Development Limitations

Improper development in areas with excessive slopes can cause damage to the natural environment in the form of soil erosion, stream siltation and contamination of groundwater.  Excessive slopes present difficult conditions for construction of roadways and homes.  Removal of vegetation and grading of these slopes for foundations and driveways can cause severe problems if site grading and erosion controls are not properly designed and constructed.  As root systems and subsurface soil are exposed, the erosive force of rainfall and surface runoff increases.  With this may come siltation of streams and rivers, that may result in high acidity or nutrient levels and adverse impact on fish habitats.  Additionally, soil erosion may cause increased flood stage levels, clog drainage ways and diminish the physical life of reservoirs.  Soils on many of the most severe slopes are shallow to bedrock and restoration of vegetative cover is difficult, especially at high elevations.

Sewage System Limitations

The regulations affecting onsite wastewater systems adopted in 2002 have taken into account changes in sewage treatment technology.  While steep slopes still limit development, many 20% slopes are now considered suitable for various types of septic systems, depending on the level of permeability.  With the new changes, even some slopes over 20% are considered moderately well suited, when the permeability of the soil is moderate to slow.   Slopes greater than 20% that also have a limited depth to bedrock or are excessively wet are still considered unsuitable for traditional and mound sewage systems. 

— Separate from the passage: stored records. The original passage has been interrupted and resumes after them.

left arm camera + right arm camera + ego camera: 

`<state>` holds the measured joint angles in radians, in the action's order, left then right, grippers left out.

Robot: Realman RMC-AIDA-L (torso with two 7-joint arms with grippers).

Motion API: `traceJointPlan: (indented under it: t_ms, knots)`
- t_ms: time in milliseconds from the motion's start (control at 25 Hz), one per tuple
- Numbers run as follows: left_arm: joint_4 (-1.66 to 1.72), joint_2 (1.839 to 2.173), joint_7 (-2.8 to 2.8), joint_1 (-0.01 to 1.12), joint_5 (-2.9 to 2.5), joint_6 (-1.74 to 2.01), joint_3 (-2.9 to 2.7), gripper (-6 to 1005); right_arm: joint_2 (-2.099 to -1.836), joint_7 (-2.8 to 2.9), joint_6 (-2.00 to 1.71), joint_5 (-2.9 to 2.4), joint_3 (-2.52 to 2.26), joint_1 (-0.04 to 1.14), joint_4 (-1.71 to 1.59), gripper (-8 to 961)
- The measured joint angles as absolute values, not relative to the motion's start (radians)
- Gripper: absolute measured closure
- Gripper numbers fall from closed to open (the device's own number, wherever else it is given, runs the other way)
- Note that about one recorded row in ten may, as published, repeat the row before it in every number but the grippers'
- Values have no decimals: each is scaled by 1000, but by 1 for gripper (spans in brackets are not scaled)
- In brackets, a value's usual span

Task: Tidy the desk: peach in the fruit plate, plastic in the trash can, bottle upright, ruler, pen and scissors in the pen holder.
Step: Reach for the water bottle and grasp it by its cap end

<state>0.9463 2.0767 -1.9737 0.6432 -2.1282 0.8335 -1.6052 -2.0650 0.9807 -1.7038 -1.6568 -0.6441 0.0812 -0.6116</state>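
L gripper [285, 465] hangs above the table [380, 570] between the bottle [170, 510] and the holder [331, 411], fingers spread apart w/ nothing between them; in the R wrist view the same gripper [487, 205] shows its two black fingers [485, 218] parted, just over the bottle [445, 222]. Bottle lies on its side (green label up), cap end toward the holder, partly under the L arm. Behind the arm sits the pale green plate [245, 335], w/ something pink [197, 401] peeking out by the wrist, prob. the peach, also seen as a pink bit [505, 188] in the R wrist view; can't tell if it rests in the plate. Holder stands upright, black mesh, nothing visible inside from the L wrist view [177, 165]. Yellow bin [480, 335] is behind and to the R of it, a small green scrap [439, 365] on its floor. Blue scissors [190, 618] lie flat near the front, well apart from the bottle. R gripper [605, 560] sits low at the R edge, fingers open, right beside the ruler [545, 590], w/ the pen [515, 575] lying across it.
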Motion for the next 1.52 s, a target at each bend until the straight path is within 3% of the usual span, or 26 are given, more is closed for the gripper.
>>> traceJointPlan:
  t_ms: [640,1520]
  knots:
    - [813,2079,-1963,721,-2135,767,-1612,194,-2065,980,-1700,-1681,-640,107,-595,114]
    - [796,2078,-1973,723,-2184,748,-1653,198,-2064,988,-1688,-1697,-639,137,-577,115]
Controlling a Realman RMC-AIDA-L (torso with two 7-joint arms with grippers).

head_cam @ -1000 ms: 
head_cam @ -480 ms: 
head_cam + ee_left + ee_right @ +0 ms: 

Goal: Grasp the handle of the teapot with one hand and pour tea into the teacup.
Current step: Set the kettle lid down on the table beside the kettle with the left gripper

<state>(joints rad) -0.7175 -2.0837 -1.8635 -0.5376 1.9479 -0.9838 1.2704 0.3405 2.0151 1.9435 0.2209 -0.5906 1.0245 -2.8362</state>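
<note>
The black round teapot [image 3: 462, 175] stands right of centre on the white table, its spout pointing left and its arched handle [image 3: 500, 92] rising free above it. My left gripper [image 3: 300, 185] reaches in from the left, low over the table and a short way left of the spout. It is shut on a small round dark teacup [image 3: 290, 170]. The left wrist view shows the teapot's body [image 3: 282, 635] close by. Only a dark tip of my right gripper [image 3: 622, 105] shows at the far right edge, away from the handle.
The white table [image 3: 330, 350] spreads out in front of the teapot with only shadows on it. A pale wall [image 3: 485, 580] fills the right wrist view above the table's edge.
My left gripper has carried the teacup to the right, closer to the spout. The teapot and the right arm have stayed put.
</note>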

Financial Implications of Development in Steep Slope Areas

Development in areas with excessively steep slopes may also have hidden financial burdens for the Town.  New roads on slopes exceeding 10 percent may be costly to construct and maintain.  Narrow, winding mountain roads may be hazardous and may be difficult to plow in winter.  In addition, access by fire, emergency medical, law enforcement and service vehicles is more difficult in areas of steep slopes, especially in winter or on poorly graded roads.  Where the burdens of development on the financial resources of the Town are demonstrated to be excessive, development of such areas may be restricted unless the developer proposes and implements a plan to adequately mitigate such impacts.

Beneficial Functions of Slopes

Upland slopes also perform a beneficial function in the replenishment of valley water tables.  Rainwater and moisture occurring at higher elevations is filtered down through forest soils and accumulates in the basins of the watershed.

Policies and Implementation Strategies

  • Settlement should be restricted in areas where slopes are in excess of 20 percent, unless and until the developer has implemented adequate site designs and/or structural elements which address the adverse effects of development on steep slopes.

  • Settlement in areas with slopes between 15 and 20 percent may be permitted if it can be demonstrated that the requirements of the Wallingford Sewage Disposal Ordinance can be met and other adverse impacts associated with such development can be adequately mitigated.

  • New unpaved roads should not generally exceed a finished grade of  7 percent, although reasonable sections with grades in excess of 7 percent may be permitted if appropriate safety and maintenance provisions are implemented.

  • New paved roads should not exceed a finished grade of 10 percent, although reasonable sections with grades in excess of 10 percent may be permitted if appropriate safety and maintenance provisions are implemented.

  • Erosion should be controlled wherever possible by following the Vermont Handbook for Soil Erosion and Sediment Control on Construction Sites.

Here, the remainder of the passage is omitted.